Economistas alertam que a dependência da Índia por energia russa pode ter impactos mais amplos. O país importa mais de um terço de seu petróleo da Rússia e cerca de 36% de seus armamentos do país euroasiático. “Mudar para novos fornecedores pode ter um impacto negativo nas contas correntes e nas expectativas de inflação da Índia, além de pesar no sentimento em relação aos mercados locais”, analisou Brendan McKenna, economista do Wells Fargo & Co.

Críticas políticas e desafios estratégicos

A oposição indiana não poupou críticas à aproximação do governo Modi com Trump. O líder do Congresso, Jairam Ramesh, tweetou que o anúncio tarifário demonstrava que os laços pessoais entre os líderes não resultaram em benefícios concretos para a Índia.

A medida também pode minar esforços de longa data dos EUA para cultivar a Índia como um aliado estratégico no contexto da competição com a China. Trump tem insistido que sua abordagem comercial ajudou a mediar uma trégua entre Índia e Paquistão em maio, afirmação que foi veementemente negada por autoridades indianas.

Contexto internacional e pressões sobre a Rússia

A ameaça de penalidades à Índia ocorre um dia após Trump encurtar o prazo para que a Rússia alcance uma trégua com a Ucrânia para dez dias, aumentando a possibilidade de sanções contra compradores de petróleo russo entrarem em vigor mais cedo do que o esperado.

A postura protecionista de Trump contrasta com a abordagem conciliatória que Nova Déli havia adotado durante grande parte do ano, quando reformulou sua estrutura tarifária e ofereceu concessões comerciais e de imigração aos EUA. No entanto, as negociações enfrentaram obstáculos em questões sensíveis como a agricultura, especialmente a resistência indiana à importação de safras geneticamente modificadas.
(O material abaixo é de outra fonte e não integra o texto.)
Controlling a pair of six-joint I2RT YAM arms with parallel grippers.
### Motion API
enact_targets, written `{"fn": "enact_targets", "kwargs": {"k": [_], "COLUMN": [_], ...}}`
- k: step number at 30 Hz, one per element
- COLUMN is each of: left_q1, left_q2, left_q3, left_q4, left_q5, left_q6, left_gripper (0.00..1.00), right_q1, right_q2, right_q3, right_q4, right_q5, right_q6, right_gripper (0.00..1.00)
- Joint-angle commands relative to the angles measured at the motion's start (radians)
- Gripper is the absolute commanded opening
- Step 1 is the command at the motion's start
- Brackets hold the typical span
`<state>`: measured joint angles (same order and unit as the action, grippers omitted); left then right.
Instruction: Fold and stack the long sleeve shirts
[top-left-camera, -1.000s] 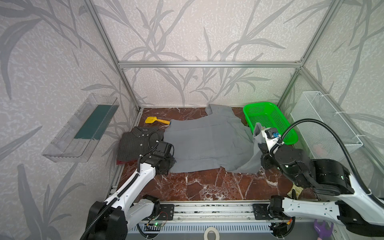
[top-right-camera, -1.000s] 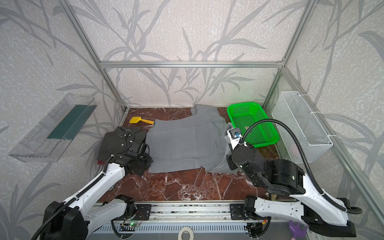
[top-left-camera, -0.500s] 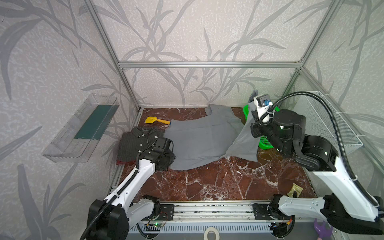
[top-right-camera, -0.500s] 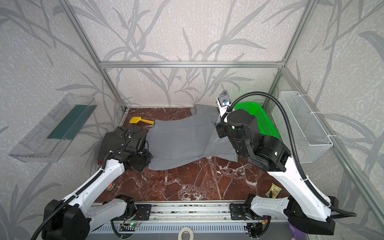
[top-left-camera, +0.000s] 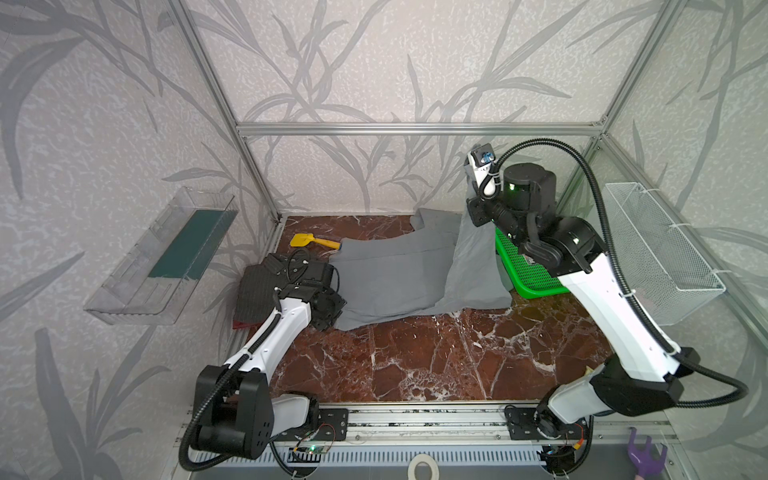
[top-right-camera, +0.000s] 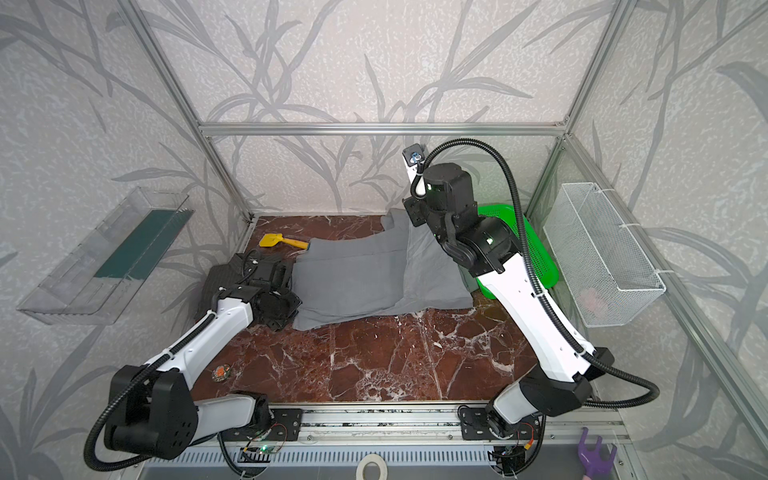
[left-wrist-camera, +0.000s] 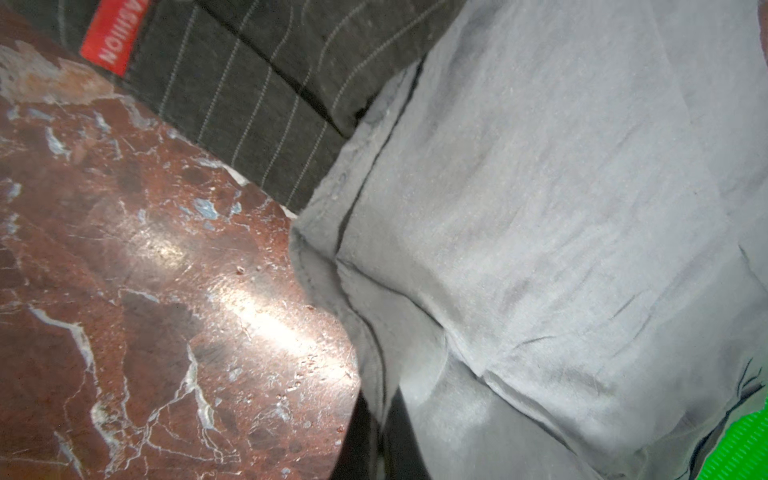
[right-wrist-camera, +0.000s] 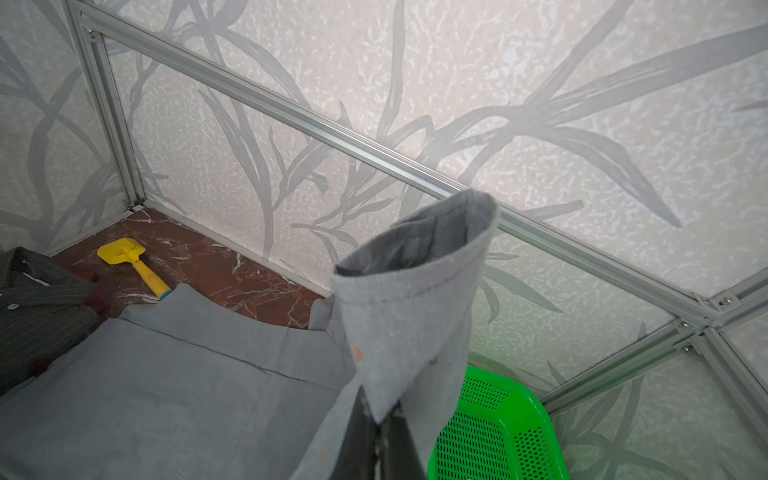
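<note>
Both clamped on the grey shirt (top-left-camera: 395, 274), the left gripper (left-wrist-camera: 380, 415) anchors a corner while the right gripper (right-wrist-camera: 380, 419) should carry its raised edge across, taut.

Your top views are bright and even, soft shadows only, some wide-angle stretch at the edges. Left wrist view: big glare streak on the marble tabletop (left-wrist-camera: 257, 316), grey shirt (left-wrist-camera: 540, 208) kinda smeary. Right wrist view's sharp, except the right gripper (right-wrist-camera: 379, 428) up close goes blurry.
</note>
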<state>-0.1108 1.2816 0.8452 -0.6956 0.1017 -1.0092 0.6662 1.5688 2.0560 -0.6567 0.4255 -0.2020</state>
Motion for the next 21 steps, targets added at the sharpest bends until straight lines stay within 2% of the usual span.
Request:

“É uma situação muito assimétrica. Acho que estamos esperançosos de que a Índia abra seus mercados para nós”, afirmou Kevin Hassett, presidente do Conselho Econômico Nacional da Casa Branca, em entrevista à CNBC. Segundo ele, um acordo com a Índia representaria “uma mudança radical para a economia global, porque é uma economia muito grande e crescente”.

Com a decisão tarifária programada para entrar em vigor na próxima semana, os próximos dias serão cruciais para definir se as relações comerciais entre os dois países seguirão por um caminho de cooperação ou se a Índia se tornará mais uma frente de conflito comercial na agenda protecionista do presidente americano.